SEAT: the Search Engine Assessment Tool
Description
A GUI interface tool from Midnight Research Labs:
http://midnightresearch.com/projects/search-engine-assessment-tool/.
Think of it as half search engine (to deeply scan domains) and half exploit-matching tool (because it helps you find exploits for specific vulnerabilities).
Stage
SEAT is a tool for initial Information Gathering.
Description
SEAT (Search Engine Assessment Tool) is the next generation information digging application geared toward the needs of security professionals. SEAT uses information stored in search engine databases, cache repositories, and other public resources to scan a site for potential vulnerabilities.
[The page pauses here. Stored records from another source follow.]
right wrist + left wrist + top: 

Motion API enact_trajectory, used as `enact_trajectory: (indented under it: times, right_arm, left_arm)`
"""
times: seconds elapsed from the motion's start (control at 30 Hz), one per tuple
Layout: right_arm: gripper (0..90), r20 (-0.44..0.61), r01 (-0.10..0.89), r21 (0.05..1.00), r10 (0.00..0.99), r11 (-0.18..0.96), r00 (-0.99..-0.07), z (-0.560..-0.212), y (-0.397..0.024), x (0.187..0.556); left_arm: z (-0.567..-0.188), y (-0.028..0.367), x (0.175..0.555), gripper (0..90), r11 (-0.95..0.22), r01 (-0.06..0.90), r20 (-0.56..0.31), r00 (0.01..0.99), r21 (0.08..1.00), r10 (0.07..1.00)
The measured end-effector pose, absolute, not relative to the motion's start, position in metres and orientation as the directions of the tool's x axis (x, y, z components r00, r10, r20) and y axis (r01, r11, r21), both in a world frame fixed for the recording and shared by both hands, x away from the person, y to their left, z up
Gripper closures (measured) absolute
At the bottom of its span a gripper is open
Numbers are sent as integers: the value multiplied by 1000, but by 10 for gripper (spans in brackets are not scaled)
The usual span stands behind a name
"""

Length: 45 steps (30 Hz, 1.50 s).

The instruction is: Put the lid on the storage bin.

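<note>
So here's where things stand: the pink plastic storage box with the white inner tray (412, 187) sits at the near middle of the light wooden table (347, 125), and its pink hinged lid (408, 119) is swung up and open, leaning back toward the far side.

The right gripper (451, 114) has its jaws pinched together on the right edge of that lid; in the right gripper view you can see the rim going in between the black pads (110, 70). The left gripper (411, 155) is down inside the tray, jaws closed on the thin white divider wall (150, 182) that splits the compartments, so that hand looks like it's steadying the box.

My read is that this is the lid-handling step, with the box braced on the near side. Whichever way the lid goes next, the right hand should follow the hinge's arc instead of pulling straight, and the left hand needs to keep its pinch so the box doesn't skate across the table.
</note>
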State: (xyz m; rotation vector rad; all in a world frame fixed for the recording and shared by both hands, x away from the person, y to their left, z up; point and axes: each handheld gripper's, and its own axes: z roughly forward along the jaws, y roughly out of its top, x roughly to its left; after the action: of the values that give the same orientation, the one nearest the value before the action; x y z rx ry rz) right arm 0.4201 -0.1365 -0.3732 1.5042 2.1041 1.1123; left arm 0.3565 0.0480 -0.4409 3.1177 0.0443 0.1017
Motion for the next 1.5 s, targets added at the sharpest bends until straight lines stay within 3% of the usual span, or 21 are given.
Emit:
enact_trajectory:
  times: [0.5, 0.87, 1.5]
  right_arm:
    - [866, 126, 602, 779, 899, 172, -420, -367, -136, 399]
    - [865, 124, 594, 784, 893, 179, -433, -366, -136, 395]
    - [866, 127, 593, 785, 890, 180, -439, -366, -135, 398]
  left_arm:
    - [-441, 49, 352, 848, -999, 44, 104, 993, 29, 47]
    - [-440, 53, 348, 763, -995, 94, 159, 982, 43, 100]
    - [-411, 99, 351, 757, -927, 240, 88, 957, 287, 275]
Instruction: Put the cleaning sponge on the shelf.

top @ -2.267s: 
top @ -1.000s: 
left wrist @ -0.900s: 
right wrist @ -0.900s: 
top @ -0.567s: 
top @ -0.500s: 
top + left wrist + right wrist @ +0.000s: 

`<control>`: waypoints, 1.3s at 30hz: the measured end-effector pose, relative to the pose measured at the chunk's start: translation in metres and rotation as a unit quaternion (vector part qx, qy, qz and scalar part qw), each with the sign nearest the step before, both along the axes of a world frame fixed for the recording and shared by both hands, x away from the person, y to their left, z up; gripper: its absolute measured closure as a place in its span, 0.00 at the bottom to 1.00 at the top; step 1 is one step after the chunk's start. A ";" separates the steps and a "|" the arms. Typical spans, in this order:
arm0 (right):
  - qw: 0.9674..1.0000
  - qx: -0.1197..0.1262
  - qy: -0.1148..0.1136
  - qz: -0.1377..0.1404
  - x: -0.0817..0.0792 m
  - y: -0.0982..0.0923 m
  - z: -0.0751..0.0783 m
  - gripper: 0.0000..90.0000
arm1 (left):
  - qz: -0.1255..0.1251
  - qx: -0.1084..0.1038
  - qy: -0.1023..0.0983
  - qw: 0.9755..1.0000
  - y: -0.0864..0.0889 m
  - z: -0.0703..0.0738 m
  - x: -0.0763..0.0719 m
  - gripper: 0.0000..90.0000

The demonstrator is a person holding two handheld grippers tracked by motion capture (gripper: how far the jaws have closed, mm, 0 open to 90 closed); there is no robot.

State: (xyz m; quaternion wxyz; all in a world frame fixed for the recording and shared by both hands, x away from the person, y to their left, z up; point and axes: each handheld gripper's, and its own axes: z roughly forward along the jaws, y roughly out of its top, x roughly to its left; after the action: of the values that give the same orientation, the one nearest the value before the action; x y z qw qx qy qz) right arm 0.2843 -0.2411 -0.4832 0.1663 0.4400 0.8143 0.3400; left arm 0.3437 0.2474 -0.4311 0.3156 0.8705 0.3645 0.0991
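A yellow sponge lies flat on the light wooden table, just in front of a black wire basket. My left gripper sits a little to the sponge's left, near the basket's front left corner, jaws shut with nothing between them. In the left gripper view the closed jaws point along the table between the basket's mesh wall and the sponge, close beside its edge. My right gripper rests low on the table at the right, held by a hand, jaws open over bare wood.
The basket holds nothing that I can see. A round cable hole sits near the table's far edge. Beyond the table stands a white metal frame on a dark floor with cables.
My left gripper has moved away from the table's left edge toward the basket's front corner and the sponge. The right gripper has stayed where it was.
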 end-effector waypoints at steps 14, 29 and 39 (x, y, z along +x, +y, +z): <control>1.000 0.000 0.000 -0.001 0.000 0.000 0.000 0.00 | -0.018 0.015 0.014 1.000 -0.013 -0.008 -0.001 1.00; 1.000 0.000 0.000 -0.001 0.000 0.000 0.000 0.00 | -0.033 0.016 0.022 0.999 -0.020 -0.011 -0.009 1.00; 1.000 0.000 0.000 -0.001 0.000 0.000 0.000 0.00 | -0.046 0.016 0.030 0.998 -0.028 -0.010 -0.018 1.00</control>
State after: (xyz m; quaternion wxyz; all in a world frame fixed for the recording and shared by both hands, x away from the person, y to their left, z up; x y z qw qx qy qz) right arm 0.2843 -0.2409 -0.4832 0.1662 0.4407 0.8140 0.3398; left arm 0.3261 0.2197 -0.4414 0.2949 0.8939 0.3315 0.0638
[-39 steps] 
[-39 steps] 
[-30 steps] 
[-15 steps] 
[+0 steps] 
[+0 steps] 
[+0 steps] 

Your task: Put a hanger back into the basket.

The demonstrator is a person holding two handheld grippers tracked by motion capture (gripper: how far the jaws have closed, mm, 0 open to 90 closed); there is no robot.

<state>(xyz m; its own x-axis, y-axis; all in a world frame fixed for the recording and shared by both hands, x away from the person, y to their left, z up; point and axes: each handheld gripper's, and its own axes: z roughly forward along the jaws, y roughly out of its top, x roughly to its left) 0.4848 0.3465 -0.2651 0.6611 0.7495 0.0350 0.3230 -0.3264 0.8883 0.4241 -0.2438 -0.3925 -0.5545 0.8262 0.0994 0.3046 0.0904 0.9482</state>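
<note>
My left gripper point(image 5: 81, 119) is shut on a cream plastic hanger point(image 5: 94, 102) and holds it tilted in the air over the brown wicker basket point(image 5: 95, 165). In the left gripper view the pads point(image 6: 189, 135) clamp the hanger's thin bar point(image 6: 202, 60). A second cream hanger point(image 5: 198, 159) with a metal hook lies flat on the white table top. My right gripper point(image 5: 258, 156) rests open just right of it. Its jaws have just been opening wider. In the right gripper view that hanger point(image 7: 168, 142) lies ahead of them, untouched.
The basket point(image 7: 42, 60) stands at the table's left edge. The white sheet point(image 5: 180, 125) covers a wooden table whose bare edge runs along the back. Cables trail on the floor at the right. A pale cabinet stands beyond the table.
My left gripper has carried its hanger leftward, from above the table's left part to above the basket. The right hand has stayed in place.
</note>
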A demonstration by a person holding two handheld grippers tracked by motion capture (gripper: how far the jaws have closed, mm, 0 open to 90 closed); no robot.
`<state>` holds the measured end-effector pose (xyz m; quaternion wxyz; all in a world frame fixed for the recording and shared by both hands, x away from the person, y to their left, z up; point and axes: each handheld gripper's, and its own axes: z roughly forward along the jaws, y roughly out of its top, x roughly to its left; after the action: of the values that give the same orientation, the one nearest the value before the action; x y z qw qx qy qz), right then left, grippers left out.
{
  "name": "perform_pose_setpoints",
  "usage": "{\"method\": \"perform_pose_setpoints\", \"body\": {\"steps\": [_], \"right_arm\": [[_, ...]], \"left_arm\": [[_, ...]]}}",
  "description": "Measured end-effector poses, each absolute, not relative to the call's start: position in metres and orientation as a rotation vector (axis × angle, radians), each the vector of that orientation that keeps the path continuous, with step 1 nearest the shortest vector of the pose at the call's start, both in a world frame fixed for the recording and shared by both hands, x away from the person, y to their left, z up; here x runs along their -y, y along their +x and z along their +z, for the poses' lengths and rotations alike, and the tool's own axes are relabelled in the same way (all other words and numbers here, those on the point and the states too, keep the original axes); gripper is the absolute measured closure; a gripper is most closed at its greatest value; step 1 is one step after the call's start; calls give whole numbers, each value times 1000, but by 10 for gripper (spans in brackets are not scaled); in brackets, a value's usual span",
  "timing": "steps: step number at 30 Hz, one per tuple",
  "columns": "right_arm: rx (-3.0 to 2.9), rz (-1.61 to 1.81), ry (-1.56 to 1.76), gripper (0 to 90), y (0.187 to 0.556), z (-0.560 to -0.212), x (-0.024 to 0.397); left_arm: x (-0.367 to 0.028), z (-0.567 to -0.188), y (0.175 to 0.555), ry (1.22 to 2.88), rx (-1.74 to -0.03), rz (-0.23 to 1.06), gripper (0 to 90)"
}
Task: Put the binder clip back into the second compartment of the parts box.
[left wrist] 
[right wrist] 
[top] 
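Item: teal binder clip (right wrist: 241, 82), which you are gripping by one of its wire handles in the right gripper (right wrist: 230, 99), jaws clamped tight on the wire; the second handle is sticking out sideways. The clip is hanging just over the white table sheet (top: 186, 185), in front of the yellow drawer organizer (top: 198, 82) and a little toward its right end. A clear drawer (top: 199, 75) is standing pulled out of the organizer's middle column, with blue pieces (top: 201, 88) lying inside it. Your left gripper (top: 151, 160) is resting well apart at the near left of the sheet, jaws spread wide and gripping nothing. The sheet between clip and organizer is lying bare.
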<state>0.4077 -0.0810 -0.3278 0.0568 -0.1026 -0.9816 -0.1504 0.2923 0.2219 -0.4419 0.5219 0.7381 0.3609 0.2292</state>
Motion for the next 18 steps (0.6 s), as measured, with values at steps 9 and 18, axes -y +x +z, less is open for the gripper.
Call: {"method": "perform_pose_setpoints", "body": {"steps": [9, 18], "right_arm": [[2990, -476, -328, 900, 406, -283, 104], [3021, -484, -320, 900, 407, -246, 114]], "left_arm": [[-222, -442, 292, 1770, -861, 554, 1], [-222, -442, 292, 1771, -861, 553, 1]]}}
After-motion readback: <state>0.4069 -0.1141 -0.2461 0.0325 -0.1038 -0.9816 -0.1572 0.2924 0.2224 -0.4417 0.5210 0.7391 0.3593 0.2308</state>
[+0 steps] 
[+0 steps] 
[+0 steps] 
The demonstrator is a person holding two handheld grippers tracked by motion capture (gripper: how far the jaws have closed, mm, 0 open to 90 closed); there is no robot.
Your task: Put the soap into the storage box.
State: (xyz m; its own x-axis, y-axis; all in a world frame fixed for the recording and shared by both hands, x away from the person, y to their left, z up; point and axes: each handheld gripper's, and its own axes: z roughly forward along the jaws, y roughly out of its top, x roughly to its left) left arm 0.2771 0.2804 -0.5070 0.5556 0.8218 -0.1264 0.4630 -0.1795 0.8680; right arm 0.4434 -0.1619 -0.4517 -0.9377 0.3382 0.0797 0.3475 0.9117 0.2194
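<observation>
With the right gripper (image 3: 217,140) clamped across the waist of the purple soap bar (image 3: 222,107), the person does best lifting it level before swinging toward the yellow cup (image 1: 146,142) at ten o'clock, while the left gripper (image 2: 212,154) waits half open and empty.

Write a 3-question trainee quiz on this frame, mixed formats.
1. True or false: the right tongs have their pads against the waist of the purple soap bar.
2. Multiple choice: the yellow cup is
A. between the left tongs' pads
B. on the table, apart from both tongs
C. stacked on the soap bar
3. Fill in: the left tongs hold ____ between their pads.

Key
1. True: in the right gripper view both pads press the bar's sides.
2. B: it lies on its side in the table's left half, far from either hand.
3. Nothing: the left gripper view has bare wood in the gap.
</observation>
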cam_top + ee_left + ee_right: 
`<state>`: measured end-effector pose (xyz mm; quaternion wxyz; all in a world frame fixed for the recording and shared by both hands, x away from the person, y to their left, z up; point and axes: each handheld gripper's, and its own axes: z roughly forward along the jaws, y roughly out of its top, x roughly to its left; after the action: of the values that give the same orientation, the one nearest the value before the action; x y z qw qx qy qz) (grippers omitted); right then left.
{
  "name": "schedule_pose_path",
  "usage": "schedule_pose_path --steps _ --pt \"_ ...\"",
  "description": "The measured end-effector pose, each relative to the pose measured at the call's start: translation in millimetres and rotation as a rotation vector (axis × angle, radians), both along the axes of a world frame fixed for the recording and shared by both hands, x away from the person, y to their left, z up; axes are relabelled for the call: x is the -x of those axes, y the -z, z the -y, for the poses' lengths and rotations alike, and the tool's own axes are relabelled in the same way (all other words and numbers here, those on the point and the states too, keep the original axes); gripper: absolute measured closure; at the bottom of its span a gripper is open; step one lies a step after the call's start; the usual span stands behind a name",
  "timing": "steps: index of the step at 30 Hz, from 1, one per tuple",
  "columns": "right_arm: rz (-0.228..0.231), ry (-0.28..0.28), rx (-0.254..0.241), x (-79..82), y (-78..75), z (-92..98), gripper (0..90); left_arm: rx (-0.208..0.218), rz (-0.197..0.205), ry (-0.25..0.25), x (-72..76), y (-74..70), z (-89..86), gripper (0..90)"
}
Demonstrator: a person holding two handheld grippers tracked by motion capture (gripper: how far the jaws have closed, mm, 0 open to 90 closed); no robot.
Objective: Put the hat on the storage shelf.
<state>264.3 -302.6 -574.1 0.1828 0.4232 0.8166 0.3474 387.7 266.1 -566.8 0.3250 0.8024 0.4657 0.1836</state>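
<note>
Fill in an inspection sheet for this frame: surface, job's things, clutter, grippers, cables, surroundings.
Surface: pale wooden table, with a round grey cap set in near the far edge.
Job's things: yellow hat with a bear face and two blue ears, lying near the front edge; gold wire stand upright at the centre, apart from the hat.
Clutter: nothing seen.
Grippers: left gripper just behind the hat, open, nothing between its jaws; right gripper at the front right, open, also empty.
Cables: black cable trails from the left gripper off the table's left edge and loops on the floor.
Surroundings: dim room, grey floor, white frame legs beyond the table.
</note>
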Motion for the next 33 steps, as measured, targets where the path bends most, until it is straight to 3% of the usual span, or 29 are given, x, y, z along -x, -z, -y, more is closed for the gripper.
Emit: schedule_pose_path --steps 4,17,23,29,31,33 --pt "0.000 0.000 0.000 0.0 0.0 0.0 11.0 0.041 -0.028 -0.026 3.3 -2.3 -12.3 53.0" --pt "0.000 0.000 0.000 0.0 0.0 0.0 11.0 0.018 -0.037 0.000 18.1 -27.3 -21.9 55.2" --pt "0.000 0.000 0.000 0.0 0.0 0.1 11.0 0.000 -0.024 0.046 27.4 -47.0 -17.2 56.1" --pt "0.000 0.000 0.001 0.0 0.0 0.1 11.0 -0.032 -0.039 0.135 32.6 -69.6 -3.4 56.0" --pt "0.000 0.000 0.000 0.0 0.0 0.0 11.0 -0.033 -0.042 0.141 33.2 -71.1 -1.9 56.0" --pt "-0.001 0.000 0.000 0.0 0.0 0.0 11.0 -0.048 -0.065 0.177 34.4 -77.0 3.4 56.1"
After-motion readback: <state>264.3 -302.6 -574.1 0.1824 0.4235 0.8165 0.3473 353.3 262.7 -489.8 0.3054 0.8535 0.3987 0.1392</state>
It’s multi-threaded, multi-database, and multi-search-engine capabilities permit easy navigation through vast amounts of information with a goal of system security assessment. Furthermore, SEAT’s ability to easily process additional search engine signatures as well as custom made vulnerability databases allows security professionals to adapt SEAT to their specific needs.
Particularly note that phrase, “vulnerability databases.” You’re going to target, at least initially, a domain name. This leads to identification of the box running the domain, other domains hosted on that box (which may create vulnerabilities you can exploit), and IP address space. Once you’re that deep there’s plenty to explore, and SEAT’s vulnerability databases will identify weaknesses.